If you intend to make uniform pi-brackets that are of the correct thickness for cheiroballistra (~5-6mm), you will need to bend them hot. One option is to simply take a rectangular steel bar of the appropriate dimensions (~ 13.3 x 13.3mm) and forge the bar around it. A more controlled process is to make a steel form - such as the one described here - around which you forge the pi-brackets.
Making the pi-bracket forging tool Edit
Take two pieces of rectangular steel that have the same dimensions as the inside of the pi-bracket, and separate them using a piece of steel that is about 1mm thicker than the material you make pi-brackets from. The length of the rectangular pieces should match the length of one side of the pi-bracket plus its tenon. Tighten all three piece into one tight package:
Take two flat pieces of steel of sufficient (4mm) thickness and place them on both sides of the earlier three pieces.
Weld the flat pieces to the rectangular pieces:
Then weld the who package into a base, which fits neatly into a vise, or better yet, into the hardie hole in the anvil. A base made from heavy reinforcement steel is shown in the picture above in a "not yet welded" state.
Finally grind down the welding seams and, if necessary, grind the rectangular pieces into correct thickness. For example, in the picture below the leftmost rectangular piece has been ground down from 16mm to 14mm:
You should also make a L-shaped piece of thin steel that you can use to measure the correct length for the tenon (see below).
Forging pi-brackets Edit
This part of the process is a bit short on pictures, but a textual description should suffice. First take a long piece of the pi-bracket material and heat it up. Once sufficiently hot, push it inside the hole in the tool and hammer a 90 degree curve into it. Take it out of the form and forge it from all sides as necessary to adjust the curvature, and to fix any problems with it.
Next cut the piece to the correct length, so that the longer part of the L just manages to stay clear of the anvil's face when bent. Figuring out the correct length is not as easy as it sounds, so you should do some testing and when you find the proper length, make a L-shaped tool with which you can quickly make mark the place for the cut.
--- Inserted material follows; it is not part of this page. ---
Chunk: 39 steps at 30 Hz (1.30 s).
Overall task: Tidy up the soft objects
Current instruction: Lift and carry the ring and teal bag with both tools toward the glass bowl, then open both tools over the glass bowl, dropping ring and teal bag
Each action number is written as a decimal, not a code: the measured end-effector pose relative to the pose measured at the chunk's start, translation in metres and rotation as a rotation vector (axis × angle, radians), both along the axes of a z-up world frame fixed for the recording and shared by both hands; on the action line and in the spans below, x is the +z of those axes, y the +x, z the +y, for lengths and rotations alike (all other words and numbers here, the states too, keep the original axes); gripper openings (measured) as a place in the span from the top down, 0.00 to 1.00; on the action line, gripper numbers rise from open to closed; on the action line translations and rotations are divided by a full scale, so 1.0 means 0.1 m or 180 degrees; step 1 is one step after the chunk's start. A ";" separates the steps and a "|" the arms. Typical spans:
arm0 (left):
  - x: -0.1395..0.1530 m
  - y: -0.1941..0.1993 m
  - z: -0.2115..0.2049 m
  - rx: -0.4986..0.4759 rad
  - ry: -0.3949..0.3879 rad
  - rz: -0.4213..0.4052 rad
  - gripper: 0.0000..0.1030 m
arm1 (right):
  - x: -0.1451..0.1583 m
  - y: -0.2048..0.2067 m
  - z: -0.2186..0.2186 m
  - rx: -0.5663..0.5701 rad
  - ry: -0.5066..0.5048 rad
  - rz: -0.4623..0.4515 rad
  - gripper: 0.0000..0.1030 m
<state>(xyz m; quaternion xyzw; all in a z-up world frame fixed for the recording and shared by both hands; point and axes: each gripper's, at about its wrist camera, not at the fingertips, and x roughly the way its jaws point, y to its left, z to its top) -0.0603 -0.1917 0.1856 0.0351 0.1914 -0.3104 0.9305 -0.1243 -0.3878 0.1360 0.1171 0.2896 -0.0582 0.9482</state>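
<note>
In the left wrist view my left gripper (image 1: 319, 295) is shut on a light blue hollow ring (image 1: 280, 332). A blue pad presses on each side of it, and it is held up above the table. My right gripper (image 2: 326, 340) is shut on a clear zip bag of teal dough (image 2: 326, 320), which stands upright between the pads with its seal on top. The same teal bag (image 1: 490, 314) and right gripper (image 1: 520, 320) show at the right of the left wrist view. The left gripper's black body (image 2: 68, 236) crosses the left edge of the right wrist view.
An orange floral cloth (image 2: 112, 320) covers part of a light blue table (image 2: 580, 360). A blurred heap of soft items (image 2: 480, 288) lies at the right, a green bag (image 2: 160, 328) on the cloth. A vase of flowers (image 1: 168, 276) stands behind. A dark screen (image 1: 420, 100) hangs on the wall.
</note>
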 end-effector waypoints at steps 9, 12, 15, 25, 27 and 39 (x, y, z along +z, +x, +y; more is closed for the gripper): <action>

Heat the now L-shaped piece in the forge, take it out with pliers and place the long end into the slot in the forging tool. Then, with simultaneous blows from two hammers to the top and side of the tool force the piece into the characteristic U-shape:
Usually it is necessary to take out the U-shaped piece from the tool using pliers and to finish the sides on top of the forge with a large hammer. If necessary, reheat and correct any problems you noticed The end results should be pretty good in general, and should look roughly like this:
The next step is to form the tenons. So far I've only used the "saw and file" method described in the Making pi-brackets article, but one could probably also use a set of swages to form the shoulders and the tenon.